C'est ce que nous explique Michel Hoyaux, manager chez Dexia Assurances. Mais qu'est-ce exactement qu'une PLCI ? " Tout indépendant peut investir, à titre professionnel, un montant limité dans un contrat d'assurance afin de se constituer un capital pension qu'il pourra retoucher à partir de 60 ans. " Il existe deux formes de PLCI, la PLCI " classique " et la PLCI sociale, qui fonctionnent sur des principes identiques. " Dans le cadre d'une PLCI classique, la prime maximale est égale à 8,17 % des revenus professionnels nets perçus trois ans auparavant, avec un maximum de 2.852,88 euros en 2011. Lorsqu'il s'agit d'une PLCI sociale, la prime maximale possible correspond à 9,40 %, avec un plafond de 3.282,89 euros. Dans ce dernier cas, 10 % de la prime seront réservés au paiement d'une rente en cas d'incapacité complète de travail. " Tout indépendant, qu'il travaille ou non en société, peut conclure une PLCI.

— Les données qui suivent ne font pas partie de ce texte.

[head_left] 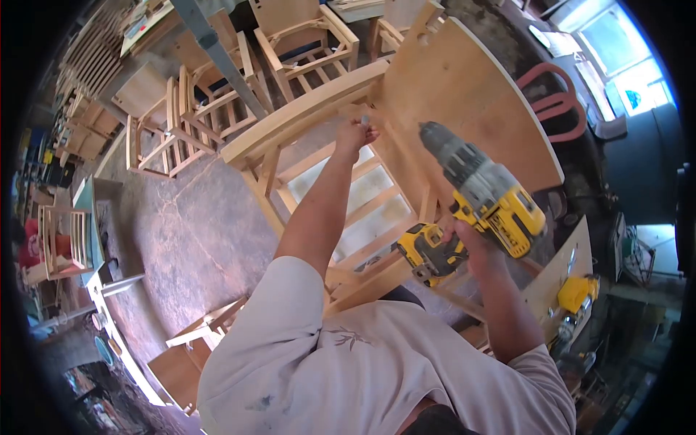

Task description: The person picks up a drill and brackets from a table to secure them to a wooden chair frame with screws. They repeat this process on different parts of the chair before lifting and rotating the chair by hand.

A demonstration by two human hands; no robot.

Professions libérales médicales
Les médecins et autres prestataires de soins indépendants peuvent bénéficier d'avantages sociaux versés par le Service des soins de santé de l'INAMI. " Depuis les années 1960, notre système d'assurance-maladie s'appuie sur des conventions médico-mutualistes ", explique Michel Hoyaux. " Cette convention fixe notamment le montant des remboursements que l'INAMI octroie au patient. Médecins, dentistes et pharmaciens sont libres de se conventionner pour l'ensemble ou pour une partie de leur activité. "
Changer chaque année
En raison de contraintes réglementaires, la Caisse de Prévoyance des Médecins (aujourd'hui Amonis) a longtemps occupé une position de quasi-monopole en matière de pensions complémentaires pour le secteur médical. Aujourd'hui, de multiples acteurs sont présents sur ce marché de niche. " Soulignons que les prestataires de soins peuvent changer d'assureur chaque année."